Please transcribe exactly, and only, the lines of the data below between the line holding "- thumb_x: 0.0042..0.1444" and the line holding "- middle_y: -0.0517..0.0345", inclusive.

----------

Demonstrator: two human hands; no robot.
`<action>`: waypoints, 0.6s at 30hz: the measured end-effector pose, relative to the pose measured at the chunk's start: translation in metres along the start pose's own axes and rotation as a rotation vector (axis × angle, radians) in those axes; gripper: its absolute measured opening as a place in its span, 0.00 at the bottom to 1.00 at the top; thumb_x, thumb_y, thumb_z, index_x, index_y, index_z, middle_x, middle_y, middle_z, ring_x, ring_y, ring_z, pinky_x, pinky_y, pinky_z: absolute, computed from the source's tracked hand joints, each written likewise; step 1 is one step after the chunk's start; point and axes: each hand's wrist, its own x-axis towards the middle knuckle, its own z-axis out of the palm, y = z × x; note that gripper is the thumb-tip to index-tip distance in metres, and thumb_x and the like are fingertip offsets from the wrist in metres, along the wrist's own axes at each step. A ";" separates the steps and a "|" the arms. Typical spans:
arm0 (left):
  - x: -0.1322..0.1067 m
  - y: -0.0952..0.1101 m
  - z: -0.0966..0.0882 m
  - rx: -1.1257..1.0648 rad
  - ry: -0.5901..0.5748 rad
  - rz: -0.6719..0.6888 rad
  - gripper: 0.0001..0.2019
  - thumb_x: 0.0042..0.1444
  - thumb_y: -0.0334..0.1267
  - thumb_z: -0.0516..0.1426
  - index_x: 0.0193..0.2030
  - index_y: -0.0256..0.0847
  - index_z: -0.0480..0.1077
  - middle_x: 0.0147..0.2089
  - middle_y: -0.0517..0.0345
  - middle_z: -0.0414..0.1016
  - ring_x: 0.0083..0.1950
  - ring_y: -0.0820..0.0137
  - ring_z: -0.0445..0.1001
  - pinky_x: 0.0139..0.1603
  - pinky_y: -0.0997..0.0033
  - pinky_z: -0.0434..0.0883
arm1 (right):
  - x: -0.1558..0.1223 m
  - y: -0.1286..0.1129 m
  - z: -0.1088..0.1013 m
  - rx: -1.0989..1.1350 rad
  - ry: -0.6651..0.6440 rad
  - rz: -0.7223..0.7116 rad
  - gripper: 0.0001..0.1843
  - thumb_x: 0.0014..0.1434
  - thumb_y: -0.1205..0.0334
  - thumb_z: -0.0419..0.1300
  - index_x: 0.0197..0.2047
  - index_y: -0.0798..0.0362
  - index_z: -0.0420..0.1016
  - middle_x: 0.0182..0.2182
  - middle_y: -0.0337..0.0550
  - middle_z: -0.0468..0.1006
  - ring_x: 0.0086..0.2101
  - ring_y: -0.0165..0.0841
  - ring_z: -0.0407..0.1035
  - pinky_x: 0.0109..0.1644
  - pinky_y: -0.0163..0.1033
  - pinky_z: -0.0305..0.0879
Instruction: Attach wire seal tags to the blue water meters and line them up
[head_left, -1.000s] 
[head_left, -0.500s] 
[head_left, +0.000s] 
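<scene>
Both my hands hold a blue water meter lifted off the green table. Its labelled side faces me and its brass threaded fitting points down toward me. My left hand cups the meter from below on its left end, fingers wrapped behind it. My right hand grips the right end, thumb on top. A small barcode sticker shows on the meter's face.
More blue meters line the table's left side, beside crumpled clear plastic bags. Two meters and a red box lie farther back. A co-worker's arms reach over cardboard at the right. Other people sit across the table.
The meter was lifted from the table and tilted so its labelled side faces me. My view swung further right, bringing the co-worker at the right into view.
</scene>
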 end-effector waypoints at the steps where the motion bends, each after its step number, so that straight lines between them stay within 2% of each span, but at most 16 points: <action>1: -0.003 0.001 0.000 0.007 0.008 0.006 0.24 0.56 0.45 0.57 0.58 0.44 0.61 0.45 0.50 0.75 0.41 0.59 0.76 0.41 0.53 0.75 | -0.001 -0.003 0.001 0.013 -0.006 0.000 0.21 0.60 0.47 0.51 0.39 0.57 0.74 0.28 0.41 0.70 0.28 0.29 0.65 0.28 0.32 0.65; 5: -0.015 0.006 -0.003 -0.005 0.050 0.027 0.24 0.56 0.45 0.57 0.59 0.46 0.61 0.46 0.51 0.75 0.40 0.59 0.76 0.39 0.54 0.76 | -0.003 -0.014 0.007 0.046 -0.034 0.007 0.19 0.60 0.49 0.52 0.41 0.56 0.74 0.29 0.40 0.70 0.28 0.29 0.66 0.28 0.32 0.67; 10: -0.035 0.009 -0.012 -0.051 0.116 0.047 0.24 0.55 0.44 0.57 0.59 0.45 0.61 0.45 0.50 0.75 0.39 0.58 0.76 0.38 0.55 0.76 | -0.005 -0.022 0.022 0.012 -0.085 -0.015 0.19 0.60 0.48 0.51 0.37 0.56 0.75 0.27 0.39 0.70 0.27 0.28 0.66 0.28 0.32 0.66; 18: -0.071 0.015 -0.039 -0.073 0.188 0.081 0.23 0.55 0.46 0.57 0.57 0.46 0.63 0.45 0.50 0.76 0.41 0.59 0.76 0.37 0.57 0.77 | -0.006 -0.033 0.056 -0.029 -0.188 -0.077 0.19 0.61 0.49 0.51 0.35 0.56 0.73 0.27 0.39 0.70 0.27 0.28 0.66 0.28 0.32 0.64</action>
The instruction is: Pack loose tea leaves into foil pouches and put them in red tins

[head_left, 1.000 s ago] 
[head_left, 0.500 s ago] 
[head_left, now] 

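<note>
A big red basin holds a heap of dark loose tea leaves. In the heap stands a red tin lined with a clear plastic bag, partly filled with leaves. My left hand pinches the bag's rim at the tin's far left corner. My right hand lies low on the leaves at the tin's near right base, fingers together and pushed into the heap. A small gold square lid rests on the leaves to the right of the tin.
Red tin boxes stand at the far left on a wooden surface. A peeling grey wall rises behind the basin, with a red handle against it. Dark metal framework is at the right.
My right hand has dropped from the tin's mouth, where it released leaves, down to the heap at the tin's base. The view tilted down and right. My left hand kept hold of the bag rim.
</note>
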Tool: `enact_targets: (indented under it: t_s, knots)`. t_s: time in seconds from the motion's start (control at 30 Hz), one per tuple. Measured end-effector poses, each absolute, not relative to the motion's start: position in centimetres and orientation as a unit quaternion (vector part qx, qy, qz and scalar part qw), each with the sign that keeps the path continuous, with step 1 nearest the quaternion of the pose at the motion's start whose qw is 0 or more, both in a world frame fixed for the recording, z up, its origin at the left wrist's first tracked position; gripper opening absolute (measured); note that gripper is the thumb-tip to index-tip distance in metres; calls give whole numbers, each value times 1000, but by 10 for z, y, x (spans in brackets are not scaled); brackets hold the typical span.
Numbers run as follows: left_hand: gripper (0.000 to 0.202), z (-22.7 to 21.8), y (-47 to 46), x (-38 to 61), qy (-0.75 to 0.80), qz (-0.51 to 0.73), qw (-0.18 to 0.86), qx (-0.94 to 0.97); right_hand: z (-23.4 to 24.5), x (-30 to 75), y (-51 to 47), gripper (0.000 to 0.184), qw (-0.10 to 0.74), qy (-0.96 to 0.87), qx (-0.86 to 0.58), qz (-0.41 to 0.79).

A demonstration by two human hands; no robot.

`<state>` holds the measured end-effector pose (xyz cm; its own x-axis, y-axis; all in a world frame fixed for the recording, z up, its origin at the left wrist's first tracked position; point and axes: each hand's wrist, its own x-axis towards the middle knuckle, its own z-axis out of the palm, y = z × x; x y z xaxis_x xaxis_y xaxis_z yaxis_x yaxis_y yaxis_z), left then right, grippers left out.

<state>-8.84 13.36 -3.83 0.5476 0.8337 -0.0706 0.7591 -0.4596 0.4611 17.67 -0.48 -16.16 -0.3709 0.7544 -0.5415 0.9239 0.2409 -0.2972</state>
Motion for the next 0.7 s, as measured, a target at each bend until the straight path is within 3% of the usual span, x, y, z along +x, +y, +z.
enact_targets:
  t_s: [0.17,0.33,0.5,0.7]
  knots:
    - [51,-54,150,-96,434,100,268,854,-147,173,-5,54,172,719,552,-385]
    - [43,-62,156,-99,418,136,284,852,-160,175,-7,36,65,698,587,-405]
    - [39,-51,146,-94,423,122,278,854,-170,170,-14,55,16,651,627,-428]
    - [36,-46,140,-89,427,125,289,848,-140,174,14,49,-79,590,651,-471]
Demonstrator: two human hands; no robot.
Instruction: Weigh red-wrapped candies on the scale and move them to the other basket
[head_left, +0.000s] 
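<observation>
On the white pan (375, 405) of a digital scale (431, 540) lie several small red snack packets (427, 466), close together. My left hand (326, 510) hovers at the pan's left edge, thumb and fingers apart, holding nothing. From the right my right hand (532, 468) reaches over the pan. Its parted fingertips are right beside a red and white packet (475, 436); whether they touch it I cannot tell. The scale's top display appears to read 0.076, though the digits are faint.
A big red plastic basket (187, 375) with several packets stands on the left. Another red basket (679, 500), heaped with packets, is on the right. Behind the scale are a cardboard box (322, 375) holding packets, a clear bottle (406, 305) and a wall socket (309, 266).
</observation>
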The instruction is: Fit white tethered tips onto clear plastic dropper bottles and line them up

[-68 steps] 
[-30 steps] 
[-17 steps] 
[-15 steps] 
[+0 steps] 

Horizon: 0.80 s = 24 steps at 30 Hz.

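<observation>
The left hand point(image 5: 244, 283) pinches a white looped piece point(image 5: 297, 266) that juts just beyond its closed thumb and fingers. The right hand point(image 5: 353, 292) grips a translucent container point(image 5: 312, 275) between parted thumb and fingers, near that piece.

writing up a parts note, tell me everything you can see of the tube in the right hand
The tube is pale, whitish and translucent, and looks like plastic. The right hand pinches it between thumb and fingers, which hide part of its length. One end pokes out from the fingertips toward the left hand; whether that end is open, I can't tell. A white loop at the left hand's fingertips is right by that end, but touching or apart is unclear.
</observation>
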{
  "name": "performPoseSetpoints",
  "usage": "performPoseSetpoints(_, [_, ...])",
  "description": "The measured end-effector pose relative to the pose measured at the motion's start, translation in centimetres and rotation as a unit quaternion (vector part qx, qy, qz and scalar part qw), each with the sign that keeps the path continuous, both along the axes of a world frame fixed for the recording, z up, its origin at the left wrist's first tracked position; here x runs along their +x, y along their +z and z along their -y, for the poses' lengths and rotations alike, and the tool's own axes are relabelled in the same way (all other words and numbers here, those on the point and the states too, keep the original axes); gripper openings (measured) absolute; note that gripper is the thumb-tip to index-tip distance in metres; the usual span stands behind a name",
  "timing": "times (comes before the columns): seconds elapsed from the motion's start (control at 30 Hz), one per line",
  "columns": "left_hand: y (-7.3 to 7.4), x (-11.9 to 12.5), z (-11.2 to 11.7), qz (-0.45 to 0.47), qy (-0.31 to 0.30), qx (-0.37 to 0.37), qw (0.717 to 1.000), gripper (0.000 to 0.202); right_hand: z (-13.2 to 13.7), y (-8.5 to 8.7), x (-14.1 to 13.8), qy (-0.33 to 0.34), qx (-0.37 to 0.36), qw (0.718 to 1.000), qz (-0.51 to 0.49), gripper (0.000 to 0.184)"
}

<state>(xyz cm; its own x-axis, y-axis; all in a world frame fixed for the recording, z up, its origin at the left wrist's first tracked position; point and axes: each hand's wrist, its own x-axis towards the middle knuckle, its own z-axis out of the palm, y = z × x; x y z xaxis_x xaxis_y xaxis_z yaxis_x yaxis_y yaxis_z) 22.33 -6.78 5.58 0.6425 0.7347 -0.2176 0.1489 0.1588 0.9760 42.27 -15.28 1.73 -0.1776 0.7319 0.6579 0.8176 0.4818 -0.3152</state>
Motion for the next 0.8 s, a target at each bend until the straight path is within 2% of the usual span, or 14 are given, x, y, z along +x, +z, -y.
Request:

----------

**RESPONSE**
  - thumb_x: 0.0042..0.1444
  - thumb_y: -0.0334..0.1267
  - thumb_z: -0.0516..0.1426
  - index_x: 0.0193..0.2030
  - index_y: -0.0256..0.0847
  - index_z: -0.0480..0.1077
  - middle_x: 0.0147..0.2089
  - middle_y: -0.0517..0.0345

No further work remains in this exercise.